27 outubro 2016

João Ubaldo Ribeiro no tempo em que era um jornalista, com carteira assinada e tudo.

Antes, bem antes de atingir os píncaros da glória literária e de ser recebido com encarnados tapetes em universidades e palácios primeiromundistas qual um semideus, sendo reverenciado efusivamente em toda parte aonde quer que vá, Oropa, França e adjacências, o cultuado escritor João Ubaldo Ribeiro foi um dia - com direito a somítico salário - redator-chefe do hoje quase extinto periódico Tribuna da Bahia onde eu e Lage atacávamos de rabiscadores. Este jornal, em seus tempos de glória, tinha em seus quadros jornalistas gabaritados, os mais bem humorados com quem eu já trabalhei. Ainda assim nenhum superava o bom humor de Ubaldo que tinha uma risada peculiar, franca, aberta e sonora - uma sonoridade de miríades de decibéis - que ecoava em toda a redação quando ele, atendendo o aviso de algum colega: "Rápido!
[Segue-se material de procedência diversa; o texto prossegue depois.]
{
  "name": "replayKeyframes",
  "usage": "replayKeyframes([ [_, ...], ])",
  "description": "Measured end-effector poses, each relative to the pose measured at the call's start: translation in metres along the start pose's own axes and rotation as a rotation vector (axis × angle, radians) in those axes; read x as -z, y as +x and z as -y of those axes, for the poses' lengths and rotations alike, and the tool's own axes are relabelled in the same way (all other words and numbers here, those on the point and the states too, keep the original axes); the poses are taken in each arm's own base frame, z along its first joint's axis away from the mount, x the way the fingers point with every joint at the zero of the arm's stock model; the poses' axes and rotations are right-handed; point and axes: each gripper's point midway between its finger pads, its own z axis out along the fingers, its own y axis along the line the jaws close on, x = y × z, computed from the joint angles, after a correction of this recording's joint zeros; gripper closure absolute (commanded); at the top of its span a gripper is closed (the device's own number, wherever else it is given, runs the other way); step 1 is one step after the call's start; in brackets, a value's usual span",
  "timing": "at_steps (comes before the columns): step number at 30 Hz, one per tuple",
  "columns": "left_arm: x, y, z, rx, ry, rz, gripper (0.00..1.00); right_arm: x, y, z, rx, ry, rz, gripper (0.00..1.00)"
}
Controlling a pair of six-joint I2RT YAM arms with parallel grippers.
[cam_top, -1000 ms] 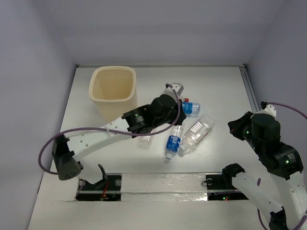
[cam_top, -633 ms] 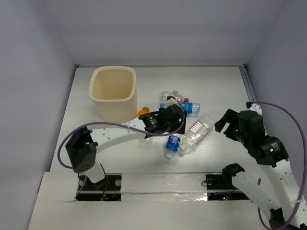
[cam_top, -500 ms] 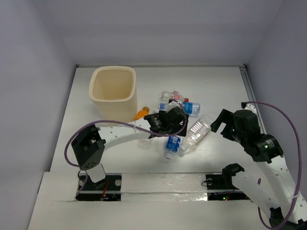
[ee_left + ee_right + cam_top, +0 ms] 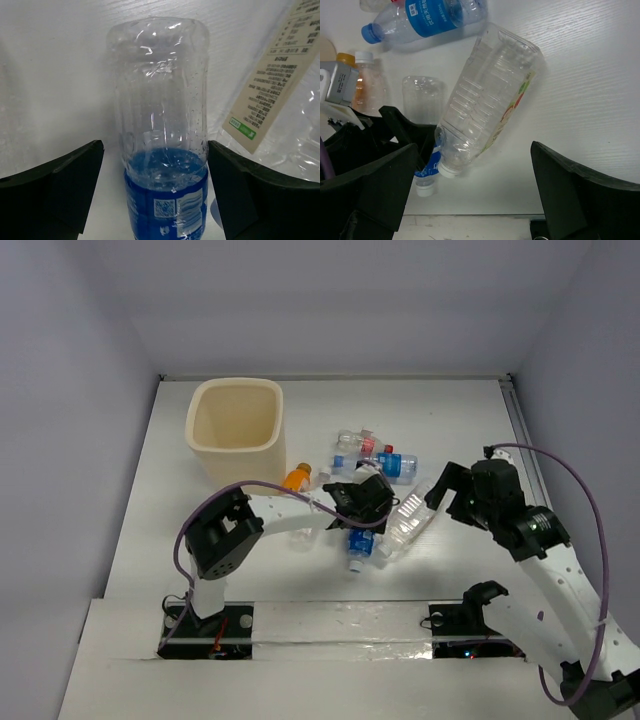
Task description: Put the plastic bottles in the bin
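On your white table (image 4: 450,420), the bottles (image 4: 385,465) lie right of the bin (image 4: 235,452). Your left gripper (image 4: 155,150) is spread wide around a blue-label bottle (image 4: 160,100), not touching. Your right gripper (image 4: 474,150) is spread wide near a clear bottle (image 4: 492,90).

Light: you have bright, even overhead light | Shadows: soft, faint | Glare: small glints on clear bottle (image 4: 157,75) | Focus: sharp throughout

Overhead; wrist views close, perhaps sharing bottle (image 4: 160,125)
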Motion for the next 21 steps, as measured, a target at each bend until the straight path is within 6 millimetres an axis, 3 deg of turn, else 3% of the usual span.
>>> replayKeyframes([
  [3, -0.008, -0.003, -0.003, 0.015, -0.001, 0.0, 0.37, -0.01, 0.005, -0.003, 0.004, 0.0, -0.03, 0.0],
  [4, -0.01, -0.005, -0.004, 0.022, 0.001, 0.004, 0.51, -0.014, 0.006, -0.004, 0.006, 0.004, -0.042, 0.0],
  [7, -0.012, -0.014, -0.004, 0.04, 0.014, 0.023, 0.66, -0.029, 0.012, -0.004, 0.012, 0.032, -0.077, 0.0],
  [13, -0.003, -0.024, 0.001, 0.055, 0.05, 0.046, 0.75, -0.055, 0.027, 0.001, 0.026, 0.096, -0.156, 0.0],
  [16, 0.024, -0.039, 0.006, 0.071, 0.1, 0.085, 0.76, -0.065, 0.029, 0.0, 0.022, 0.11, -0.172, 0.0],
  [21, 0.101, -0.087, 0.016, 0.114, 0.226, 0.236, 0.76, -0.082, 0.035, 0.0, 0.009, 0.139, -0.206, 0.0],
])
Está passando o Alberto Roberto na TV!", deixava incontinenti sua pequena sala cercada de vidro batizada de aquário, e vinha lentamente atravessando os mais de 20 metros da sala com seu tonitroante riso, prelibando os momentos de humor que a verve de Chico Anísio lhe traria. Tal proceder valeu-lhe, entre os espirituosos jornalistas, o epíteto de Risadinha. Conhecíamos-lhe e admirávamos o talento invulgar para a escrita - ele já fazia sucesso com o livro Sargento Getúlio - mas ninguém daquela risonha redação poderia prever que nosso bem humorado redator-chefe, unindo seu humor ao raro dom literário, um dia seria capaz de realizar no campo literário façanha tamanha como a que de fato realizou tornando-se um dos maiores escritores brasileiros de todos os tempos. De mero vivente, sujeito a frieiras, coqueluches, tosses-de-cachorro, defluxos, pruridos escrotais e afins, Risadinha sagrou-se um escritor de renome, consagrado em todo esse vasto mundo, com direito a vestir o garboso fardão da ABL, munido de espadim e tudo, convertendo-se, destarte, em um venerável imortal admirado e respeitado em todo este imenso orbe. Viva o povo brasileiro! E, é claro, viva também João Ubaldo Ribeiro, já que Risadinha, qual a Tribuna da Bahia, ficou por aí, em algum lugar do passado.